#### Try it
For this exercise, copy the data exactly and omit any images.

━━━━━ Data block ━━━━━

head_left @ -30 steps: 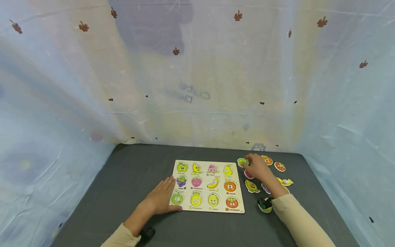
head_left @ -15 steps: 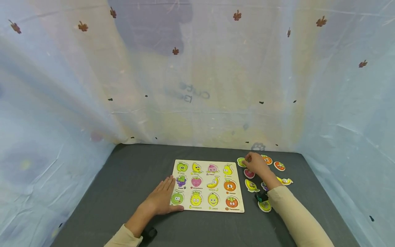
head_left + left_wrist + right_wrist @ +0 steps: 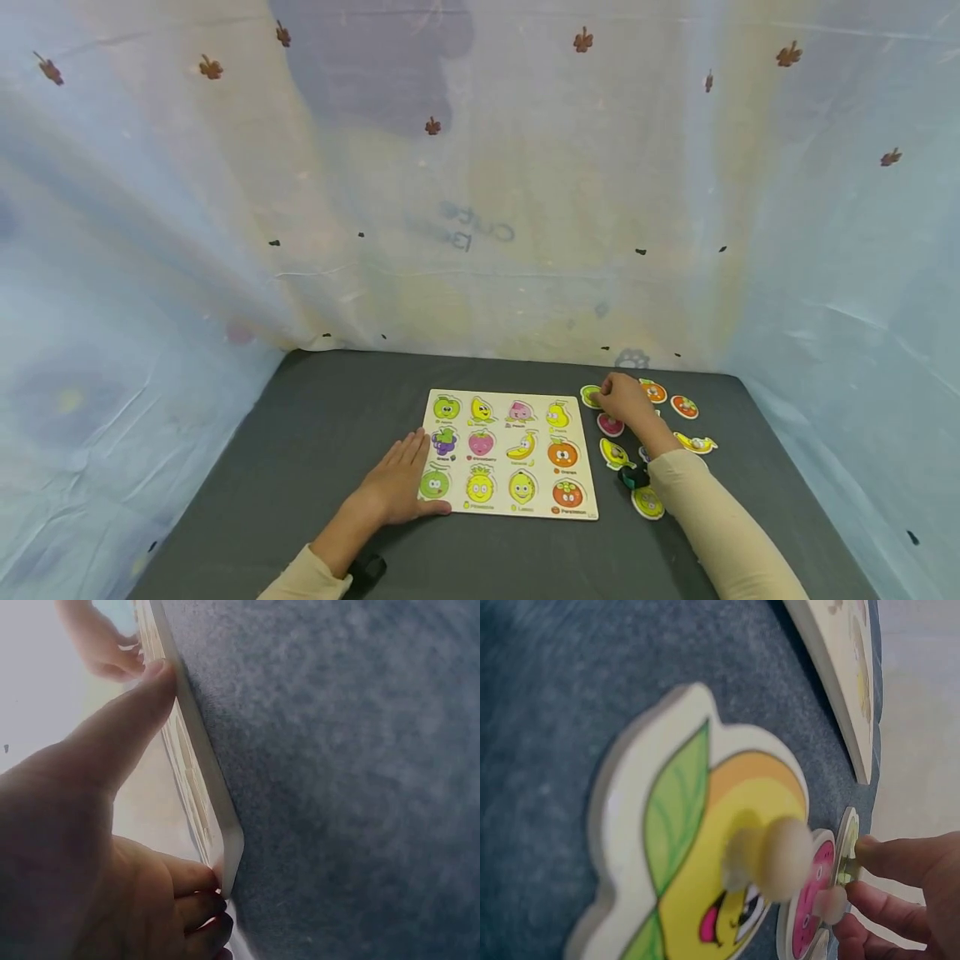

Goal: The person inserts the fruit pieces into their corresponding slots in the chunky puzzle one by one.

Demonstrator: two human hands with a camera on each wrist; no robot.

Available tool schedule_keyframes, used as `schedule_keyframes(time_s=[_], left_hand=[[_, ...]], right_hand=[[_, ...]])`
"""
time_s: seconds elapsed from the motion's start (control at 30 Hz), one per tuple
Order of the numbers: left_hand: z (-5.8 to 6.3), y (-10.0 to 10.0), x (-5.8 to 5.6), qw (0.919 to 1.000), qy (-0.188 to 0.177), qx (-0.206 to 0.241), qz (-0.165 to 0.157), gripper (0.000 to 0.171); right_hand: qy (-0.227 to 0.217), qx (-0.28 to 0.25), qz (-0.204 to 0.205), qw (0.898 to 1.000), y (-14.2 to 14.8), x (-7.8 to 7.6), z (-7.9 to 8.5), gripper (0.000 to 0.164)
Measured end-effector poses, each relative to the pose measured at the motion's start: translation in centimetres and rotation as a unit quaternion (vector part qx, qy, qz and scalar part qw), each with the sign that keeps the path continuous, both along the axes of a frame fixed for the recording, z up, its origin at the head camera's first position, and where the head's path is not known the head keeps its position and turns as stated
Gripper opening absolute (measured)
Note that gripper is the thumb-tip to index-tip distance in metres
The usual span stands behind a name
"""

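The left hand [image 3: 393,483] rests on the left edge of the board [image 3: 502,489], fingers straight, thumb apart at the near edge. The right hand [image 3: 628,402] pinches the green piece [image 3: 588,397] just beside the board's far right corner. The pink piece [image 3: 611,425] and yellow piece [image 3: 613,454] lie nearer the person on the counter [image 3: 337,433].

Head view: even, diffuse light, fairly bright; pale curtain [image 3: 480,308] softly lit, dark table [image 3: 337,433] dull. Faint shadow left of the right sleeve [image 3: 720,517]. Lettering on the board [image 3: 500,427] small, soft, partly unreadable. Left wrist view: strong backlight, far background blown nearly white; left hand [image 3: 90,825] in shade, table grainy, blurred. Right wrist view: dimmer; yellow fruit piece [image 3: 697,847] soft, its knob [image 3: 784,859] closest and well out of focus.
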State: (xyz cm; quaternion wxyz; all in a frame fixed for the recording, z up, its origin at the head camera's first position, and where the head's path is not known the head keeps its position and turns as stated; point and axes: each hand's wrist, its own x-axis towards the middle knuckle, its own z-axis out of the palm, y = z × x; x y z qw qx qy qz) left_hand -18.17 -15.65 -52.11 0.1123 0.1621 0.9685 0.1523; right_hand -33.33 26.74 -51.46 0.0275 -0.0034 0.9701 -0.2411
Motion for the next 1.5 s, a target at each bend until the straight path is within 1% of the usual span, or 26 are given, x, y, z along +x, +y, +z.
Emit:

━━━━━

#### Answer
head_left @ -30 steps: 
head_left @ -15 steps: 
head_left + left_wrist + right_wrist @ +0 steps: 

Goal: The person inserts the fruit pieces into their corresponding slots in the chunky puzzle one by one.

Demonstrator: two human hands with a camera on each wrist; no robot.

Available tool schedule_keyframes, used as `schedule_keyframes(time_s=[_], left_hand=[[_, ...]], right_hand=[[_, ...]])`
"""
time_s: seconds elapsed from the motion's start (control at 30 Hz), one per tuple
Order of the numbers: left_hand: z (-5.8 to 6.3), y (-10.0 to 10.0), x (-5.8 to 5.6), qw (0.919 to 1.000), qy (-0.188 to 0.177), qx (-0.206 to 0.241), qz (-0.165 to 0.157), gripper (0.000 to 0.171); right_hand: qy (-0.227 to 0.217), qx (-0.28 to 0.25), qz (-0.204 to 0.205), qw (0.898 to 1.000), y (-14.2 to 14.8), x (-7.8 to 7.6), z (-7.9 to 8.5), gripper (0.000 to 0.164)
Measured end-effector poses, each relative to the pose measured at the motion's start: translation in centimetres and rotation as a unit quaternion (vector part qx, qy, qz and scalar part qw), each with the sign that keeps the path continuous, both along the axes of a frame fixed for the recording, z up, its origin at the head camera's first position, and where the head's path is not known the head keeps its position and turns as stated
Gripper opening absolute (measured)
Note that gripper is the thumb-tip to index-tip distance in metres
The usual span stands behind a name
"""

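The left hand [image 3: 393,483] rests on the left edge of the board [image 3: 502,489], fingers straight, thumb apart at the near edge. The right hand [image 3: 628,402] pinches the green piece [image 3: 588,397] just beside the board's far right corner. The pink piece [image 3: 611,425] and yellow piece [image 3: 613,454] lie nearer the person on the counter [image 3: 337,433].

Head view: even, diffuse light, fairly bright; pale curtain [image 3: 480,308] softly lit, dark table [image 3: 337,433] dull. Faint shadow left of the right sleeve [image 3: 720,517]. Lettering on the board [image 3: 500,427] small, soft, partly unreadable. Left wrist view: strong backlight, far background blown nearly white; left hand [image 3: 90,825] in shade, table grainy, blurred. Right wrist view: dimmer; yellow fruit piece [image 3: 697,847] soft, its knob [image 3: 784,859] closest and well out of focus.
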State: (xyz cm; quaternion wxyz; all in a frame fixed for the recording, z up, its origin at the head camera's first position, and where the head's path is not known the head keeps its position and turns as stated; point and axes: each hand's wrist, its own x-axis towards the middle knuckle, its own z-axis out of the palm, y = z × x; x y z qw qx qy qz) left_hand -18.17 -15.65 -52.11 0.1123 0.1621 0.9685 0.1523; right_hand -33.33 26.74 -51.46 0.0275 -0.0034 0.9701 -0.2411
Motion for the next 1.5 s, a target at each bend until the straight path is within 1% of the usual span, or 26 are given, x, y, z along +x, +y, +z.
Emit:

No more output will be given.